A Nigerian man who for three years acted as an attorney in criminal and civil courts in Michigan has been disbarred from practicing law, even though he never had a state license, according to the Detroit Free Press.
Gbenga Anjorin, a 1992 graduate of a law school in Nigeria, was able to parlay a limited license for foreign lawyers that only allowed him to advise clients on Nigerian law into an apparently thriving practice in the Detroit area, the newspaper reported.
The court assigned him dozens of cases and paid him thousands of dollars. And he represented hundreds of people accused of drunken driving offenses. But it was a civil matter over five crates of kola nuts in 2009 that led to his undoing, according the newspaper.
Stephanie Marino Anderson, the opposing attorney in the nut case, complained to the state about some questionable documents Anjorin had filed to support his claim about a ruined load of nuts, according to the Free Press.
Anjorin, a grievance commission subsequently found, wasn’t licensed to practice law in Michigan. He has been charged with violating his limited license.
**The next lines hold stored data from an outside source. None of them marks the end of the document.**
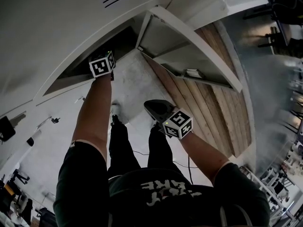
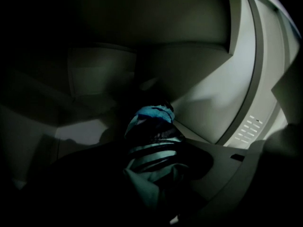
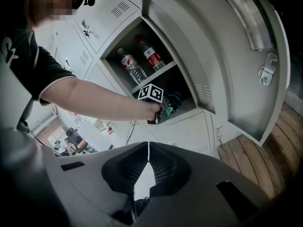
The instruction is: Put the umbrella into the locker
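Note:
A folded umbrella with a blue tip and striped cloth lies between the jaws of my left gripper, which is shut on it inside the dark locker compartment. In the right gripper view the left gripper's marker cube sits at the mouth of the locker's lower compartment, with the teal umbrella just past it. In the head view the left arm reaches up into the locker and only its cube shows. My right gripper is shut and empty, held back low in front of me.
Two water bottles stand on the locker's upper shelf. The locker door hangs open to the right. Wooden planks cover the floor on the right. A cable lies by my feet.

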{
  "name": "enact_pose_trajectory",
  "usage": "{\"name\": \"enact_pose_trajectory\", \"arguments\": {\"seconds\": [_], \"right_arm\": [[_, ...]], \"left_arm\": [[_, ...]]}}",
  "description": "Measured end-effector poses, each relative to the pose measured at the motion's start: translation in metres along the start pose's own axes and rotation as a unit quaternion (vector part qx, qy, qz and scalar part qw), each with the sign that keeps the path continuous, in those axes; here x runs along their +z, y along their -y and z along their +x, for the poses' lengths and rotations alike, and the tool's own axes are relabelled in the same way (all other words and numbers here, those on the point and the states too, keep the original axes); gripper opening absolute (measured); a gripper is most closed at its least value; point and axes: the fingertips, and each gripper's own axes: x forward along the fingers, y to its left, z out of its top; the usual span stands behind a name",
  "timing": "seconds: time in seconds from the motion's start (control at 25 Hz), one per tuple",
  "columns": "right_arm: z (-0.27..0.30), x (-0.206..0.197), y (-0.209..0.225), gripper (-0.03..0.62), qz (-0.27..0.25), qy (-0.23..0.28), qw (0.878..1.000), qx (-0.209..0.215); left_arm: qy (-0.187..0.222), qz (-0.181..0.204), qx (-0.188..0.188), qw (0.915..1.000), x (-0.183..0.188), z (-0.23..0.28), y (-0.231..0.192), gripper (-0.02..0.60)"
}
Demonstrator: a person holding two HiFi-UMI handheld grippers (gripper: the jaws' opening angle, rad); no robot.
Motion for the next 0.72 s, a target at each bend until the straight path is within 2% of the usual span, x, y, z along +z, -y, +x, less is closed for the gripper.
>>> {"name": "enact_pose_trajectory", "arguments": {"seconds": [0.08, 0.2, 0.28, 0.48, 0.72], "right_arm": [[-0.002, -0.001, -0.002, 0.036, 0.001, 0.0, 1.0, 0.0], [-0.004, -0.004, -0.004, 0.036, 0.004, 0.0, 1.0, -0.001], [-0.005, -0.004, -0.007, 0.036, 0.005, 0.0, 1.0, 0.0], [-0.005, -0.002, -0.017, 0.036, 0.001, 0.003, 1.0, 0.003], [-0.01, 0.0, -0.029, 0.036, -0.003, 0.004, 1.0, 0.003]], "left_arm": [[-0.002, -0.011, -0.001, 0.9999, -0.002, -0.002, -0.002, 0.268], [-0.009, -0.026, 0.007, 0.9996, -0.009, -0.008, -0.005, 0.378], [-0.011, -0.034, 0.014, 0.9993, -0.015, -0.015, -0.005, 0.416], [-0.014, -0.039, 0.006, 0.9991, -0.032, -0.034, 0.012, 0.444], [-0.022, -0.079, -0.011, 0.9966, -0.054, -0.064, 0.027, 0.446]]}}
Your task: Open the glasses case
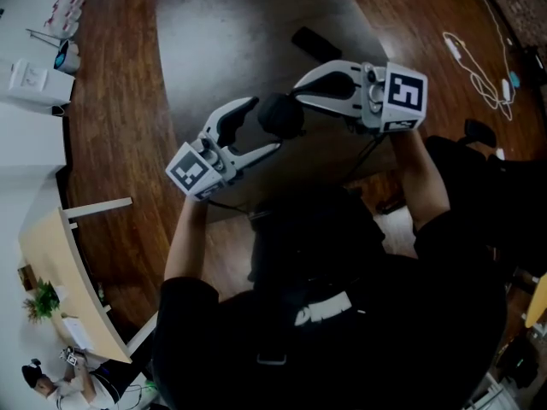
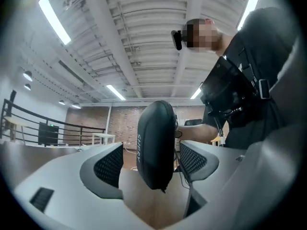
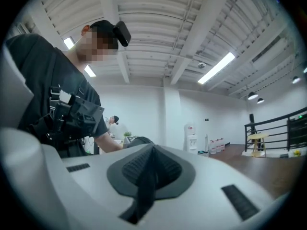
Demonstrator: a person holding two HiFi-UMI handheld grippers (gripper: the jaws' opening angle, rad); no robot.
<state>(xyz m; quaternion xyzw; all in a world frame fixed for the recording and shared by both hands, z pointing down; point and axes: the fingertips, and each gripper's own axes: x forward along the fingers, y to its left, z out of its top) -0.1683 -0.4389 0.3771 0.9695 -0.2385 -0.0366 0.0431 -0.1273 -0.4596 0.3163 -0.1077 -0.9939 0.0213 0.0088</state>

Anjorin told the Free Press on Monday he is appealing his disbarment. He declined further comment.
Meanwhile, the courts in which Anjorin handled cases have been left with what Presiding Judge Timothy Kenny of Wayne County Circuit Court's criminal division called a "Nigerian nightmare." Defendants that Anjorin represented were being contacted to decide whether to change pleas in their cases.
Five of six clients who are now in prison, it turns out, plan to stick with their plea deals made with Anjorin as their attorney, Kenny said.
“That’s not too shabby. I’ve gone up against attorneys who I swear had their secretaries change the names of the parties on old pleadings, and they just re-signed it—usually without bothering to find out if the law relied upon is still good,” one person on the American Bar Association Journal website wrote.